Question 5. High-precision analysis of an Antarctic ice core reveals that at each of the last eight glacial terminations, Antarctic temperature began rising approximately 800 years before atmospheric CO₂ concentrations increased. This finding most strongly supports the hypothesis of:

  • A) Scientist 1 only, because the temperature increase precedes the CO₂ increase, suggesting CO₂ is responding to an earlier warming trigger rather than causing it ✓
  • B) Scientist 2 only, because the close timing of temperature and CO₂ confirms that CO₂ is driving temperature
  • C) Both scientists equally, because both predict a tight correlation between CO₂ and temperature
  • D) Neither scientist, because neither hypothesis makes a prediction about the relative timing of temperature and CO₂ changes

Explanation: If temperature rises approximately 800 years before CO₂ at every glacial termination, then CO₂ cannot be the initial trigger of warming -- something else must warm the planet first, and CO₂ then rises in response (likely as oceans warm and release dissolved CO₂).
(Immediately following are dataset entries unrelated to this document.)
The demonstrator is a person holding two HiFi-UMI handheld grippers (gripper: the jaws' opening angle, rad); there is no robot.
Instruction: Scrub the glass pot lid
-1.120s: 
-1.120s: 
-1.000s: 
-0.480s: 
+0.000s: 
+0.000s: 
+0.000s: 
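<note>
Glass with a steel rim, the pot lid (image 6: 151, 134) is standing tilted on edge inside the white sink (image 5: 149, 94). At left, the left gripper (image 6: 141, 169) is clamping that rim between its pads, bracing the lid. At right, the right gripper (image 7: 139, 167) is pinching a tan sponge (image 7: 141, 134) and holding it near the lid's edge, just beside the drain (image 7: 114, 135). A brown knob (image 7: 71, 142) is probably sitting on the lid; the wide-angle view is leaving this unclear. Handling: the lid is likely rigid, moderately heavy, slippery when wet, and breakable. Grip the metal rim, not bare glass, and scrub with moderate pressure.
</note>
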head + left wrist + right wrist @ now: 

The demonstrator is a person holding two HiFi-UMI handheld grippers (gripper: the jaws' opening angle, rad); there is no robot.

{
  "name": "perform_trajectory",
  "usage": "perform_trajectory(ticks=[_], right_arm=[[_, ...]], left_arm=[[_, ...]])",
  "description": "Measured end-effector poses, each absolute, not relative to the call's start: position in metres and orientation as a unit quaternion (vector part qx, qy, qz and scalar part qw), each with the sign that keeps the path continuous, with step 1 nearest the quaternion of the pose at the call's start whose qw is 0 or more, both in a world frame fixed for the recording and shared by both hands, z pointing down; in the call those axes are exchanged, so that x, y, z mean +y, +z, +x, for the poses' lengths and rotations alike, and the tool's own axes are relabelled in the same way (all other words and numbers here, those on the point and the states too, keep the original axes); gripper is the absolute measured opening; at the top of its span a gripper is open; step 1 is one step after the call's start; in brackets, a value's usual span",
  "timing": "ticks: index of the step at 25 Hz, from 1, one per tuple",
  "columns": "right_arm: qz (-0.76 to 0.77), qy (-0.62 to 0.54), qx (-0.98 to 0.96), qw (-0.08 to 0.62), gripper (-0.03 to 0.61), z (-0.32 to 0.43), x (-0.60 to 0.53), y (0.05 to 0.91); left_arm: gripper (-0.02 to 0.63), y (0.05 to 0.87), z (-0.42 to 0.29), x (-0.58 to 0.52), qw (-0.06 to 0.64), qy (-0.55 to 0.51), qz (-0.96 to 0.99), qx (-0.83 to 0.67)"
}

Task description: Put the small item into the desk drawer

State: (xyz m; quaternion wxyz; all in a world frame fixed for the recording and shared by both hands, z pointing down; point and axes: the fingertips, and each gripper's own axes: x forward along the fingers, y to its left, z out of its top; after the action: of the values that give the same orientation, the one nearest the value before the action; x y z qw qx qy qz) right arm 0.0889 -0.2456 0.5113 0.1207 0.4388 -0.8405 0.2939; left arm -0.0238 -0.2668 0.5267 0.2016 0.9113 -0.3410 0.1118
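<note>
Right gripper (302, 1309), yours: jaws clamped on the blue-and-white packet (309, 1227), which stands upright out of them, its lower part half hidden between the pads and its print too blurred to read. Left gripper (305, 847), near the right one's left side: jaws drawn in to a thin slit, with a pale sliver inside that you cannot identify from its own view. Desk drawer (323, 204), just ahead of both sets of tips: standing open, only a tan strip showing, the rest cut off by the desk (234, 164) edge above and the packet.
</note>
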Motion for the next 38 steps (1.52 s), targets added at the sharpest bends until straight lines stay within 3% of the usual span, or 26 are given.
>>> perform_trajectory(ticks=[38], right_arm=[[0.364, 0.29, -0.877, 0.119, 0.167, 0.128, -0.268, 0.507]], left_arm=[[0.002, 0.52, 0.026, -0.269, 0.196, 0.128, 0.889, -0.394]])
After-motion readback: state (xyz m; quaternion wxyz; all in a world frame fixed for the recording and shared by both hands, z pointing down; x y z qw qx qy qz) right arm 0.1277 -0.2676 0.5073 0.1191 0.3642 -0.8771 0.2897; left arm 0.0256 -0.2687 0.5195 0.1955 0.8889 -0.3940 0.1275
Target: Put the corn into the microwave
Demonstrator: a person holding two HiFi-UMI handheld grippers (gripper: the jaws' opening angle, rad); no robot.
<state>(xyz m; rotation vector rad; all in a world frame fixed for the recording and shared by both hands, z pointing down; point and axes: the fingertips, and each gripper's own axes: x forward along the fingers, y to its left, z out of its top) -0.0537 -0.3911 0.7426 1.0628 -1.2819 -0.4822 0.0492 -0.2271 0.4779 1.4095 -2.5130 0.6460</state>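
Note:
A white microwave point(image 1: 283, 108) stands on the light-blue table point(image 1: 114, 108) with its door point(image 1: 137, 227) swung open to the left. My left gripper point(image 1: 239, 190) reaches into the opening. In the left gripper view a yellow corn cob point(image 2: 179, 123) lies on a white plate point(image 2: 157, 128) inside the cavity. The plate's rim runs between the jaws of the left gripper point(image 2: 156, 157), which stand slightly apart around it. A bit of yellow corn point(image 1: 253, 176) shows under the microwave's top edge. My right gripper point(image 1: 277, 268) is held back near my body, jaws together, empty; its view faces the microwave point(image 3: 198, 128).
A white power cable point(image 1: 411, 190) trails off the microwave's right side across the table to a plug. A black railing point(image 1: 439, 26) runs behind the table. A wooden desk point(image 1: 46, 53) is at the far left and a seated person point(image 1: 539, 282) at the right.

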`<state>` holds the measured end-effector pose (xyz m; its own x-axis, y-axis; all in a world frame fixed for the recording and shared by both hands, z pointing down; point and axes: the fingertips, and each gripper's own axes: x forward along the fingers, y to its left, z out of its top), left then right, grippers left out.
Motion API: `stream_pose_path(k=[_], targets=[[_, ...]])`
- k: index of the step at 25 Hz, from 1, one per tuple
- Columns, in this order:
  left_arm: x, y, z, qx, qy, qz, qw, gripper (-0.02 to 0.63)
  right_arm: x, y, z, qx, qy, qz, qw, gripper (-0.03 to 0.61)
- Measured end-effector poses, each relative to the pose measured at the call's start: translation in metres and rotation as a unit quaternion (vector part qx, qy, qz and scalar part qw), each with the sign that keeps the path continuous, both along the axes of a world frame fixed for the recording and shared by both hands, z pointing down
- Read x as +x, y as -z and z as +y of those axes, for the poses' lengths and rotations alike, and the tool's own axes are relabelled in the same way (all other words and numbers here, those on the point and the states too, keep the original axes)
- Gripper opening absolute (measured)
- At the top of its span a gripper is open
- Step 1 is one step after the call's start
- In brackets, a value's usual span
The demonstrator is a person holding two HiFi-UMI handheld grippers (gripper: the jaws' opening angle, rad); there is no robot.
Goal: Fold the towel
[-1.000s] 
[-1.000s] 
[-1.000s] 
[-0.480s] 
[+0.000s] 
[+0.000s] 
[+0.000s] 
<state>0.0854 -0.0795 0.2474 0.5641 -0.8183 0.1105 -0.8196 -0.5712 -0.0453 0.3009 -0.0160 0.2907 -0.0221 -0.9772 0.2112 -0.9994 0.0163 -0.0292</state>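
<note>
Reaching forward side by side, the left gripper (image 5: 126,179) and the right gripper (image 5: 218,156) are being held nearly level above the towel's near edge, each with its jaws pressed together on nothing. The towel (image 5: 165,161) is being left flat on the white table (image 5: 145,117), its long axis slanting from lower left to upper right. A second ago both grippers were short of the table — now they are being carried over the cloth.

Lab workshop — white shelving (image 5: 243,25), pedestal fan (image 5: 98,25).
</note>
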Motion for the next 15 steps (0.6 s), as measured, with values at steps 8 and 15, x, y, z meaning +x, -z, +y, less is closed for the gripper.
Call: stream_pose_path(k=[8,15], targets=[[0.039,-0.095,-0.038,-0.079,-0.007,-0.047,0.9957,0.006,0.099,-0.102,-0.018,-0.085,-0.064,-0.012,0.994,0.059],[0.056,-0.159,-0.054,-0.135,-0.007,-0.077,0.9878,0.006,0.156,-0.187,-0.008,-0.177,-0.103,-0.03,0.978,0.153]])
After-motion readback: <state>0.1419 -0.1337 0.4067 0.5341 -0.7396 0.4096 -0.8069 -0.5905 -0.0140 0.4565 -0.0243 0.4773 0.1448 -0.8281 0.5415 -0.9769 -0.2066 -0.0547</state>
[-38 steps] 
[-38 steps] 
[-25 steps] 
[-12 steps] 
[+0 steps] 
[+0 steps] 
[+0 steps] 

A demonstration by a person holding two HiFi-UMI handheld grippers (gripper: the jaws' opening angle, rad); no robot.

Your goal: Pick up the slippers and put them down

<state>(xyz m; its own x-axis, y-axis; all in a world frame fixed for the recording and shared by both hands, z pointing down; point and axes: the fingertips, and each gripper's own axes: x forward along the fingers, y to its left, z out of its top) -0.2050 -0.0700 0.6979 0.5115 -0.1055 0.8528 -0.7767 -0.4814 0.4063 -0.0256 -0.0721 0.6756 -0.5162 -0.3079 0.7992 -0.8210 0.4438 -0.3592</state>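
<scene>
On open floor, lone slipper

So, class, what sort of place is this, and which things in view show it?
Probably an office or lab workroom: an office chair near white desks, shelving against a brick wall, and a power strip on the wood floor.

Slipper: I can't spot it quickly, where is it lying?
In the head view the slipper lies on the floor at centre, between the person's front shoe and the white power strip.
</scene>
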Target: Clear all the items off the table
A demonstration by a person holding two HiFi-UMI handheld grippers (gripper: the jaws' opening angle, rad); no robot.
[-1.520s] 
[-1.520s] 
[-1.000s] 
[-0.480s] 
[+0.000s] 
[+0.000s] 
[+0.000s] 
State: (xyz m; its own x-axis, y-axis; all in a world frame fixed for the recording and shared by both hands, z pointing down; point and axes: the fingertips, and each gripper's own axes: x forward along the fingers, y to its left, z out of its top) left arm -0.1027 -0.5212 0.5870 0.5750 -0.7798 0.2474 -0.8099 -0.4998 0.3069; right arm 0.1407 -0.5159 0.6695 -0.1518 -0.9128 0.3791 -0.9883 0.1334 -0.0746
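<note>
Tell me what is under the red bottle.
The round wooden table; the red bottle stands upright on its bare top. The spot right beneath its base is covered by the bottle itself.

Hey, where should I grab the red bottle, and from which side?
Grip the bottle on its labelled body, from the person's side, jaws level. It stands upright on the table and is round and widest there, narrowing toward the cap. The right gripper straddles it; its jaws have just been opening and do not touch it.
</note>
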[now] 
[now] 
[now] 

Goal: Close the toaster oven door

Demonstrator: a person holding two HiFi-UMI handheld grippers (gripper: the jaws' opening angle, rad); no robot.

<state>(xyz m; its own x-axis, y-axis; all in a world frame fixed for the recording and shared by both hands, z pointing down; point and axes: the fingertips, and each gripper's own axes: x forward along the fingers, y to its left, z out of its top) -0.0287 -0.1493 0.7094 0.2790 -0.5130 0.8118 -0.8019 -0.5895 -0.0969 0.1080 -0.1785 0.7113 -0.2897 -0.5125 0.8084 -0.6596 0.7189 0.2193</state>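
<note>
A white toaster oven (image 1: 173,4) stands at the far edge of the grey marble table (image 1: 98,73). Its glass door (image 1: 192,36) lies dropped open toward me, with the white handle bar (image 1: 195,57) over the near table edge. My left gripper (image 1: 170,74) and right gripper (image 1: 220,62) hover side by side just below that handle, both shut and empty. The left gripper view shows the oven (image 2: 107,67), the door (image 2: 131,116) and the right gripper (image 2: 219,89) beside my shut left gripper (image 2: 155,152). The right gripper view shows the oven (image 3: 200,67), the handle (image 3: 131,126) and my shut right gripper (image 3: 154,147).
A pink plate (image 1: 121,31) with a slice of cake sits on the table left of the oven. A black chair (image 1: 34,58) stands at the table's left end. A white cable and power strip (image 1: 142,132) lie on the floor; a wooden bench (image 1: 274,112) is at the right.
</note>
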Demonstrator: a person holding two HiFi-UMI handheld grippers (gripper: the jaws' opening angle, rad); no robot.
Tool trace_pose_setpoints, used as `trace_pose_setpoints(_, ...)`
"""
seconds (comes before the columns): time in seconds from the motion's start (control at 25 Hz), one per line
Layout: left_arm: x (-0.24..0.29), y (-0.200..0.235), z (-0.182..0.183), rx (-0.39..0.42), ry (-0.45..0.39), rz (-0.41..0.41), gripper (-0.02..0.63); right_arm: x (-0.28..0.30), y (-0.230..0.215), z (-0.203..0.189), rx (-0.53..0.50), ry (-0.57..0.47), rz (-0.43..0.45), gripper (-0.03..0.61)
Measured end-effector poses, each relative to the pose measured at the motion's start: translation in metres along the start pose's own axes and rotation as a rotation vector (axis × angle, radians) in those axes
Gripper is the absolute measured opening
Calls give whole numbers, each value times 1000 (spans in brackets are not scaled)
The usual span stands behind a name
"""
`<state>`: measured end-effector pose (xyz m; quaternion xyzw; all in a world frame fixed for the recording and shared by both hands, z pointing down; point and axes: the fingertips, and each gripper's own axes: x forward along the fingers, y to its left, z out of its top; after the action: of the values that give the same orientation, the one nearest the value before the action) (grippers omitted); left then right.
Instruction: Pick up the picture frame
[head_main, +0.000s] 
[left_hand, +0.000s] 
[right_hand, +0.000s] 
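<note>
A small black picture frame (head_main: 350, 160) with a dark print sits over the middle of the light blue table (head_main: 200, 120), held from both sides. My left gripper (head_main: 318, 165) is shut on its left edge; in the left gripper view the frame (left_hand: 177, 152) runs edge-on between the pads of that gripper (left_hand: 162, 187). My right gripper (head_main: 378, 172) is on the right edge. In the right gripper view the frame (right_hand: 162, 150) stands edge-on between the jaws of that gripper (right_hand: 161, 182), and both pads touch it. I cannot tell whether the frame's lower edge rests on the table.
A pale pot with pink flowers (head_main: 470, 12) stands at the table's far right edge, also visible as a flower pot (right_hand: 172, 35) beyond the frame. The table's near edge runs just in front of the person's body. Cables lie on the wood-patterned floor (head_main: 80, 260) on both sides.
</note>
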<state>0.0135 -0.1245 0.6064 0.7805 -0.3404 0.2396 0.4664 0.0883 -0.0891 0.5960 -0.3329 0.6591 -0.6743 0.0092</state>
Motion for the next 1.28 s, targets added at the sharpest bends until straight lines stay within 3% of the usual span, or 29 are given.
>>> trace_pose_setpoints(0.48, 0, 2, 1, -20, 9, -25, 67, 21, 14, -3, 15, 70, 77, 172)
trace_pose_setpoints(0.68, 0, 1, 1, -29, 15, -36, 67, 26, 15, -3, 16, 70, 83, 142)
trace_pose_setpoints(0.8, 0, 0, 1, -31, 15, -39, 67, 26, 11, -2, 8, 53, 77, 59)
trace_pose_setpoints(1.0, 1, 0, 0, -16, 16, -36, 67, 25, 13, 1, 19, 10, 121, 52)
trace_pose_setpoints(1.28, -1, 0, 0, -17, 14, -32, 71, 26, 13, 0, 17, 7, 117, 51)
This is precisely what Scientist 1 predicts: orbital changes drive initial warming, and CO₂ "acts as an amplifying feedback rather than the initial trigger." This temporal ordering supports Scientist 1's causal framework. Scientist 2's hypothesis that CO₂ drives temperature is directly challenged -- if CO₂ comes after temperature, it could not have caused the temperature rise that preceded it. Option B misrepresents the finding: a lag of CO₂ behind temperature is the opposite of what a CO₂-driven hypothesis predicts. Option C is wrong because the finding specifically addresses the causal order, where the two scientists differ.